Embaixador de Angola na República do Congo visitou os ex-centros de refugiados de Malolo em Dolisie e Lomi em Kouilou
O Embaixador da República de Angola na República do Congo, Vicente Muanda, acompanhado dos Consules Gerais de Angola em Dolisie, João Viegas e de Ponta-Negra, Samuel Andrade da Cunha; visitou nos dias 21 e 23 do corrente mês de Junho os ex-Centros de refugiados angolanos de Malolo, a 60 Kms de Dolisie, Departamento de Niari e de Komi, sa 65Kms de Ponta- Negra no Departamento de Kouilou.
Integraram igualmente a equipa do Embaixador na visita à Malolo, o Prefeito do distrito de Louvakou, Sr.
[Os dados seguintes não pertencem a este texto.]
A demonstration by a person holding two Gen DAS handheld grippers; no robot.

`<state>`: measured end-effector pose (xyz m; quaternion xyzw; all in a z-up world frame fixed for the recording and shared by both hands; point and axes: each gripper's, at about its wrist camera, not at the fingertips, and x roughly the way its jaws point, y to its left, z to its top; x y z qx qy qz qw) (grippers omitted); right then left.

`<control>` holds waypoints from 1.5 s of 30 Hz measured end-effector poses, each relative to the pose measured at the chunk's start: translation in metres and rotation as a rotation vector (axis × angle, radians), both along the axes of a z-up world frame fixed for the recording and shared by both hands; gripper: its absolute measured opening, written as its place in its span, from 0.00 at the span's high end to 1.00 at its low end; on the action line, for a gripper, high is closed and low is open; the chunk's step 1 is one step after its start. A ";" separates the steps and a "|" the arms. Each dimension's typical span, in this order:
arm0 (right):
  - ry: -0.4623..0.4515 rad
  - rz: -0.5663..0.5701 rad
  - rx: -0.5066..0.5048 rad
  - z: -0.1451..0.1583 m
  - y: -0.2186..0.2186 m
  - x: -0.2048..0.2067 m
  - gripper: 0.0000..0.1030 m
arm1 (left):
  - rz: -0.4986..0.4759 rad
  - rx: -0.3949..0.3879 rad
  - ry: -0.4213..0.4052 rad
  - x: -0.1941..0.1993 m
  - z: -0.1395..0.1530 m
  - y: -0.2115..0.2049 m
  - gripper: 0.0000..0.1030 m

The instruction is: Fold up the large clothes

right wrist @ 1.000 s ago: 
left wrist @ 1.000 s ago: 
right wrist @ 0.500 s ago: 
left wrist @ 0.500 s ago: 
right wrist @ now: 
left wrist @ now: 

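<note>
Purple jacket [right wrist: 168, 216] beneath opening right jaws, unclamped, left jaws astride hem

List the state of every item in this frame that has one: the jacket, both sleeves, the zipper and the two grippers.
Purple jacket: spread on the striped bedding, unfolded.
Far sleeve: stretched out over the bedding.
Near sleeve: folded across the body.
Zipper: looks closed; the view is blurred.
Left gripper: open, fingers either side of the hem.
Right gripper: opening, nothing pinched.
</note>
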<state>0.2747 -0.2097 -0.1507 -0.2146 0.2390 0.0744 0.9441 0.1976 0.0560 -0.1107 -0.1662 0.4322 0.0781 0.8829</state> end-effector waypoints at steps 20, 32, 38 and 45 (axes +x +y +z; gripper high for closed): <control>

Francis Ngolo Ngapene, oficiais do Ministério do Interior do Congo e funcionários da Embaixada e do Consulado Geral de Dolisie.
Enquanto na visita à Komi, fizeram igualmente parte os vice-cônsules de Angola em Ponta-Negra, oficiais do Ministerio do Interior do Congo e funcionários da Embaixada.
As visitas estiveram enquadradas nos esforços da Embaixada e dos Consulados de Angola em aproximar as comunidades aí residentes, auscultar as suas preocupações e abordar as formas de realização de registos consulares e de obtenção de documentos angolanos.
A delegação chefiada pelo Embaixador Vicente Muanda foi recebida de forma calorosa nos dois ex-centros de refugiados, tendo o momento sido aproveitado para solicitar as comunidades aí residentes a respeitarem as leis congolesas, País acolhedor e regularizarem a situação de documentação junto dos consulados de Angola.
Em referência a situação de jovens e crianças residentes nesses ex-centros, o Embaixador apelou aos seus progenitores a pôrem fim a prática de retenção dos jovens nos ex-centros. Tendo acrescentado que os jovens não devem ser privados do direito de fazerem as suas próprias escolhas nem serem transformados em reféns das convicções dos seus pais e anciãos. Defendeu que cada jovem deve ser livre de definir o seu percurso político e seguir os seus próprios projectos de vida.
Por outro lado, o Embaixador alertou os riscos associados à falta de documentação em especial os descendentes dos ex-refugiados, situação que pode comprometer o acesso a educação, ao emprego, à mobilidade e outros direitos fundamentais. E apelou aos velhos a evitarem fazer dos seus filhos e outros descendentes de apátridas.
No final do encontro, o Embaixador fez a entrega de diversos donativos compostos de bens alimentares da primeira necessidade, sementes agrícolas, instrumentos de trabalho para actividades agrícolas, material escolar e equipamentos desportivos. Tendo a iniciativa sido acolhida com grande satisfação pelos residentes dos dois ex-centros de refugiados angolanos.